Print nothing except the lines of the listing below from the line with "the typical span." to the line with "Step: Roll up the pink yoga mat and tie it", each exactly as written, both ends included.

-----

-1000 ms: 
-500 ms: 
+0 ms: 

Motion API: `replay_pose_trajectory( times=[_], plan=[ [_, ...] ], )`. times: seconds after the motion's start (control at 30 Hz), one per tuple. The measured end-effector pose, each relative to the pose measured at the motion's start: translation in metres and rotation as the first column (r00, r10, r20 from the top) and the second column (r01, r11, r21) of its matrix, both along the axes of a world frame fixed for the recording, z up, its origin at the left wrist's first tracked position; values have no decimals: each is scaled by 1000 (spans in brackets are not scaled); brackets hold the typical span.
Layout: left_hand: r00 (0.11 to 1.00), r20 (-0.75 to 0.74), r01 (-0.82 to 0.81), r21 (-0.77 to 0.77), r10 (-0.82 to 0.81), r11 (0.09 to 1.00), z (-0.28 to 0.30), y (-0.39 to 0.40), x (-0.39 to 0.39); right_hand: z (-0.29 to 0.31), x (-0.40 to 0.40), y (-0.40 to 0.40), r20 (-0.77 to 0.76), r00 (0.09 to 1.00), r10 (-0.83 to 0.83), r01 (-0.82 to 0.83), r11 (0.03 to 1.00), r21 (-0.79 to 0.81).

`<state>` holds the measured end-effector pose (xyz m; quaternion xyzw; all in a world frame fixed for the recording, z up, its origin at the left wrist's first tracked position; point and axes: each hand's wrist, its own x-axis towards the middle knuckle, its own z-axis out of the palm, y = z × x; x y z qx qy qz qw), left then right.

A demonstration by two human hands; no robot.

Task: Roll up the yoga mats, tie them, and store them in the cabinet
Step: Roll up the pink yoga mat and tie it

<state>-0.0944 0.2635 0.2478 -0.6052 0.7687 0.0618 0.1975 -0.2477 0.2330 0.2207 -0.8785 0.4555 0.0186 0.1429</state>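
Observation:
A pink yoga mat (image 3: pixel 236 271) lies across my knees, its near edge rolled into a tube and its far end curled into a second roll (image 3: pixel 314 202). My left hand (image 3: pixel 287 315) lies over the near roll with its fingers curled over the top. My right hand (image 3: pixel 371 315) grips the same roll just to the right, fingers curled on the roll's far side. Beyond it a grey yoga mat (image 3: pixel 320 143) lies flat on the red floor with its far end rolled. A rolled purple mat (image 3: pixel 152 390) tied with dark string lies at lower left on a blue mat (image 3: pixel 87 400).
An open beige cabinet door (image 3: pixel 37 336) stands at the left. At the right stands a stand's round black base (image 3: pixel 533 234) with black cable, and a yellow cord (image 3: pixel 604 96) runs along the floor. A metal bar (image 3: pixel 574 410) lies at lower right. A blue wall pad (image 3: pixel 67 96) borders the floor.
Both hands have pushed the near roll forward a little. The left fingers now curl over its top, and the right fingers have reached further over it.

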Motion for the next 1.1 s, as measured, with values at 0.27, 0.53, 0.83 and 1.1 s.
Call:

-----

#### Answer to this task
Motion API: `replay_pose_trajectory( times=[_], plan=[ [_, ...] ], )`. times: seconds after the motion's start (control at 30 Hz), one per tuple. The measured end-effector pose, each relative to the pose measured at the motion's start: translation in metres and rotation as the first column (r00, r10, r20 from the top) and the second column (r01, r11, r21) of its matrix, both along the axes of a world frame fixed for the recording, z up, its origin at the left wrist's first tracked position; values have no decimals: each is scaled by 1000 (spans in brackets are not scaled); brackets hold the typical span.
Layout: left_hand: r00 (0.11 to 1.00), r20 (-0.75 to 0.74), r01 (-0.82 to 0.81), r21 (-0.77 to 0.77), r10 (-0.82 to 0.81), r11 (0.09 to 1.00), z (-0.28 to 0.30), y (-0.39 to 0.40), x (-0.39 to 0.39); right_hand: z (-0.29 to 0.31), x (-0.40 to 0.40), y (-0.40 to 0.40), r20 (-0.77 to 0.76), r00 (0.09 to 1.00), r10 (-0.83 to 0.83), r01 (-0.82 to 0.83), r11 (0.03 to 1.00), r21 (-0.79 to 0.81).

`<state>` holds the measured end-effector pose (xyz m; quaternion xyzw; all in a world frame fixed for the recording, z up, its origin at the left wrist's first tracked position; point and axes: each hand's wrist, its own x-axis towards the middle knuckle, its own z-axis out of the palm, y = z × x; x y z qx qy qz qw), left then right.

A demonstration by two human hands; no robot.

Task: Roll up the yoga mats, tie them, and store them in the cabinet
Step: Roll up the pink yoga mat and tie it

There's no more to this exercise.